Même s’il était très célèbre, le poète vivait simplement, dans l’un des quartiers les plus pauvres du Caire.
Critique envers tous les régimes qui se sont succédés en Égypte, Ahmed Fouad Negm ne s’est réconcilié avec aucun d’eux.
Ses critiques virulentes envers les dictatures arabes lui ont coûté 18 années de prison au total, au cours desquelles il n’a pas arrêté d’écrire. Il sera relâché en 1981, après l’assassinat du président Anouar Al Sadate, qui le surnommait “le poète indécent”. Assoiffé de liberté et de justice, c’était un grand admirateur de Che Guevara, à qui il a dédié un poème devenu très célèbre, “Guevara mat” (Guevara est mort).

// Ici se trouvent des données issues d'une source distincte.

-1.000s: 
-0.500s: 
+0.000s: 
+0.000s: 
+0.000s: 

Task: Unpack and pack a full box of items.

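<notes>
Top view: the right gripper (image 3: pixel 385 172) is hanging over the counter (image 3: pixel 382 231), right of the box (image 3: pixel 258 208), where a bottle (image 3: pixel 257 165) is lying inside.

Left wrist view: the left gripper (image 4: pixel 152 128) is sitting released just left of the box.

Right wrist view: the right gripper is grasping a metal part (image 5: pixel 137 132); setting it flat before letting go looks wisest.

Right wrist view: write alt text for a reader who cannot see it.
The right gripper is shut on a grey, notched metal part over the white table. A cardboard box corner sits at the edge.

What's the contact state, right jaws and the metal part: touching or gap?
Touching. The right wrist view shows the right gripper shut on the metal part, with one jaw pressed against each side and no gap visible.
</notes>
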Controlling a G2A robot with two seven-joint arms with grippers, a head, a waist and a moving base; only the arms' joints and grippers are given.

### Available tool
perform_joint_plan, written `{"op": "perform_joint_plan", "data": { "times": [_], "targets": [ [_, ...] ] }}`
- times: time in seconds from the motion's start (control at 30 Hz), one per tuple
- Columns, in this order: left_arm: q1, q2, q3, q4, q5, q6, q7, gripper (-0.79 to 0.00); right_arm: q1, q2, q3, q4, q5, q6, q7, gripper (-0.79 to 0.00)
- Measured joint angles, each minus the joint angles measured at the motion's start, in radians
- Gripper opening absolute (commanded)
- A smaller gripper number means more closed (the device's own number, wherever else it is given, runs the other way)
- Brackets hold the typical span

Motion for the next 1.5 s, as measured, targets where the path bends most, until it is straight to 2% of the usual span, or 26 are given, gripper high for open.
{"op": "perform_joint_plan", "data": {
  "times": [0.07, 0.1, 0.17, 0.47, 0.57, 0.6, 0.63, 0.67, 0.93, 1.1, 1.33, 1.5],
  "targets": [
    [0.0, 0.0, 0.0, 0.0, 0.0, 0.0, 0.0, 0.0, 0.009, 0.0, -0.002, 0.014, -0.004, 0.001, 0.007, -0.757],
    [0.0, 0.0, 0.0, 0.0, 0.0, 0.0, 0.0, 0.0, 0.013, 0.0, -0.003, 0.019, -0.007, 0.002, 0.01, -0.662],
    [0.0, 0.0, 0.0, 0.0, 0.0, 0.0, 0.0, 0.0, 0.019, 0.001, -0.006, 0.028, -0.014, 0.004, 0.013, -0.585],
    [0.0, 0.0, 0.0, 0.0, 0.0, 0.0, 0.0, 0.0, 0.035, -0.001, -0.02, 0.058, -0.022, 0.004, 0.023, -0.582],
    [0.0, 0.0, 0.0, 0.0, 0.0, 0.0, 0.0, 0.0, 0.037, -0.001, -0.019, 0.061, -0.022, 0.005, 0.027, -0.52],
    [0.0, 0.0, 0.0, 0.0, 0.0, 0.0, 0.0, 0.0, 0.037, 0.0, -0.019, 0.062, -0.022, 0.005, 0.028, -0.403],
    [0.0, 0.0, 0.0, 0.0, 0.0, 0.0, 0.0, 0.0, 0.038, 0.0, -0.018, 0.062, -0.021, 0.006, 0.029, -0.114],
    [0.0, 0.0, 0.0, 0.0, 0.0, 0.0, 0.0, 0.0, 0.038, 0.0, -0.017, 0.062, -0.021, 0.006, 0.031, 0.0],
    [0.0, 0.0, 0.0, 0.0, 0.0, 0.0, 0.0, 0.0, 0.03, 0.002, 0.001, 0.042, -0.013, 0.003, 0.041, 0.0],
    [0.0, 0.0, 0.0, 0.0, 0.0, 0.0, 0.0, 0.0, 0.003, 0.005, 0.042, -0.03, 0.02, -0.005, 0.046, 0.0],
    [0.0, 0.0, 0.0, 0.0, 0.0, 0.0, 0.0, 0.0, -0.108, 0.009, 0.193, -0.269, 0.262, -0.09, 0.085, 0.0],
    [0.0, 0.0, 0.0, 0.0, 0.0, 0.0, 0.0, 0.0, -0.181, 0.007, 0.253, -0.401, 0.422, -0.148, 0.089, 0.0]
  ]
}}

Lors des 18 jours de manifestations qui ont mis fin à trois décennies de présidence de Hosni Moubarak, Ahmed Fouad Negm s’était rendu sur l’emblématique place Tahrir du Caire, acclamé par une foule qui chantait et récitait ses poèmes. Poète ayant inspiré “des millions d’Egyptiens et d’Arabes”, les appelant à “aimer l’équité et à haïr l’injustice” à travers son œuvre, écoutée dans tous les mouvements contestataires arabes, notamment de la jeunesse, depuis les années 1970.
On se souvient de son poème dédié à la mémoire de l’opposant tunisien tué par des extrémistes intitulé “Au fasciste assassin de Chokri Belaid”:
Tue Chokri! tue Gabeur!
Supplicie Gondi! Scalpe Sableur!
Remplis de chiens et de militaires la terre!
Chaque fois que tu coupes une gorge
Pour la relève du révolutionnaire tombé
la terre enfante mille révolutionnaires.
Lors de son dernier passage télévisé avant sa mort, Negm s’est dit confiant dans l’avenir de son pays. “L’Égypte est malade mais ne mourra jamais”, a-t-il déclaré.
En 2013 il avait reçu  le “Grand Prix Prince Claus” décerné aux Pays-Bas.